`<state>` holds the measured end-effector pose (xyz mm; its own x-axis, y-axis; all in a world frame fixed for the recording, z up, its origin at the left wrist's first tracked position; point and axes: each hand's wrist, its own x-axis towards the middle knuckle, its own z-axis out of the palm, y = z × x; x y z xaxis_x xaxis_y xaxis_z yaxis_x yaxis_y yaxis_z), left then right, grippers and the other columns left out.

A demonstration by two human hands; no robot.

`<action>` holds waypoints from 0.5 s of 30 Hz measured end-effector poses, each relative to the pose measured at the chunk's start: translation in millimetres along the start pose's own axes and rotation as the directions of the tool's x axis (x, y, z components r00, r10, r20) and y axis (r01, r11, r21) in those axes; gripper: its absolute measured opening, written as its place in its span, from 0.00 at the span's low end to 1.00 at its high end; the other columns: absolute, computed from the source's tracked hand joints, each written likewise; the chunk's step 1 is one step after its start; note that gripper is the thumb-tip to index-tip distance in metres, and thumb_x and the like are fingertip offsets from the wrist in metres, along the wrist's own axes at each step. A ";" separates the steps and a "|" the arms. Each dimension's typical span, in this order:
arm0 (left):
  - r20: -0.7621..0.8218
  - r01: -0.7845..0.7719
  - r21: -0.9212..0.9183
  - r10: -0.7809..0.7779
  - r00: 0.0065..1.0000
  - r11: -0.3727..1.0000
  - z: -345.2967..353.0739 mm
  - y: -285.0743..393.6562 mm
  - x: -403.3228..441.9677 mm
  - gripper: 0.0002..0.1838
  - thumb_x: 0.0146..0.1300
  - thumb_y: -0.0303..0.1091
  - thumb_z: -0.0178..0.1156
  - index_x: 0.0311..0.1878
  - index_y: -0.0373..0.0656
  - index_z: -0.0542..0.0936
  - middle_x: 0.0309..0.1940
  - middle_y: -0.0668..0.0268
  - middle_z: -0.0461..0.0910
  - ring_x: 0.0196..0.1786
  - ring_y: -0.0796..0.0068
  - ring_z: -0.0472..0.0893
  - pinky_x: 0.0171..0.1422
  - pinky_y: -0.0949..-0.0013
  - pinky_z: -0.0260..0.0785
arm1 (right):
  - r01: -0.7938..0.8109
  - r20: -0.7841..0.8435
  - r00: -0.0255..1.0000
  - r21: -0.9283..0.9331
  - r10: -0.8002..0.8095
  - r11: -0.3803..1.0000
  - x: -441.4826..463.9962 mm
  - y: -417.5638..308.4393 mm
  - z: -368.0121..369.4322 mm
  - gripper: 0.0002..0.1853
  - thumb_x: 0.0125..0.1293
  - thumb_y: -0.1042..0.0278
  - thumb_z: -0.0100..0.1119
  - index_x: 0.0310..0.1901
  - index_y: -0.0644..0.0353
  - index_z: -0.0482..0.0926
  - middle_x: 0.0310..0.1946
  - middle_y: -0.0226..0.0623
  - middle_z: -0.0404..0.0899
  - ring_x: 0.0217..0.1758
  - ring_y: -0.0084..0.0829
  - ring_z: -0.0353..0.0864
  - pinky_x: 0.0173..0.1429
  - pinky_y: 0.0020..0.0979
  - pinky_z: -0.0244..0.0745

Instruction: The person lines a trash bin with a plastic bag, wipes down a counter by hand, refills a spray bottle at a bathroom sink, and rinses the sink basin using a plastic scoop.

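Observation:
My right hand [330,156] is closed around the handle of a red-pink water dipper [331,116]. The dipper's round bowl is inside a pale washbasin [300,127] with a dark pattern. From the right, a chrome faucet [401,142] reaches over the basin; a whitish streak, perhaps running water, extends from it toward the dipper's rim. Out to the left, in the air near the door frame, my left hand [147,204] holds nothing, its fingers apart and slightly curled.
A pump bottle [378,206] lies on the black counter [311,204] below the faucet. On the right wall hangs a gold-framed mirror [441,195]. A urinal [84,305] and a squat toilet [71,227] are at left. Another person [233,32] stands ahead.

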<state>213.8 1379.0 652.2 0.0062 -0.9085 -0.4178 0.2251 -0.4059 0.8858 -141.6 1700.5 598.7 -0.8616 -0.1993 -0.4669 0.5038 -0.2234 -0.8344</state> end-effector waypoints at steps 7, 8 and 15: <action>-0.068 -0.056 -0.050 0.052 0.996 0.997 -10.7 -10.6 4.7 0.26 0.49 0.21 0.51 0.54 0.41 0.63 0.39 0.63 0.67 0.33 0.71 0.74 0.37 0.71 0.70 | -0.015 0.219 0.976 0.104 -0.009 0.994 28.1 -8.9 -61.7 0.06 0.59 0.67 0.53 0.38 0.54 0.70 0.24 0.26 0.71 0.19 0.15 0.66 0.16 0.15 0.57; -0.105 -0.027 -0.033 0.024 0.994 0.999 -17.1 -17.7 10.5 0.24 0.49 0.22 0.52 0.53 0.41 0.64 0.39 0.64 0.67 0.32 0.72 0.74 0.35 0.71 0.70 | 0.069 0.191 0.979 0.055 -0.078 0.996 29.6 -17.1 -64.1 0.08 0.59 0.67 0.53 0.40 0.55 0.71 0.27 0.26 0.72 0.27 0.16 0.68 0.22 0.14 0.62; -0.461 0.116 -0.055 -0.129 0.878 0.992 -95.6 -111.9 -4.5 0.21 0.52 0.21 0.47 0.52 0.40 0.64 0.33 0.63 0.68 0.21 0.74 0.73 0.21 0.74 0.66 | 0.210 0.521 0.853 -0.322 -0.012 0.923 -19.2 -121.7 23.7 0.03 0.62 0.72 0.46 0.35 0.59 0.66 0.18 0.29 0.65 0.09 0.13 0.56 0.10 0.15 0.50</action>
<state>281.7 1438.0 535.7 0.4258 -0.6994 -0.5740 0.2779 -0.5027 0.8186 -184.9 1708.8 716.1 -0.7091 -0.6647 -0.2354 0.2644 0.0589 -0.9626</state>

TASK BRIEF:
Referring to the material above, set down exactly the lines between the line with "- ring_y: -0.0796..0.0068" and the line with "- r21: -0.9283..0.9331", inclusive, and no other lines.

EXPECTED ANSWER:
  - ring_y: -0.0796..0.0068
  - ring_z: -0.0472..0.0893
  - pinky_x: 0.0171..0.1422
  - pinky_y: -0.0949..-0.0013
  - pinky_z: -0.0260..0.0785
arm1 (right):
  - r01: -0.7938..0.8109
  - r20: -0.7841..0.8435
  - r00: -0.0255..1.0000
  - r21: -0.9283..0.9331

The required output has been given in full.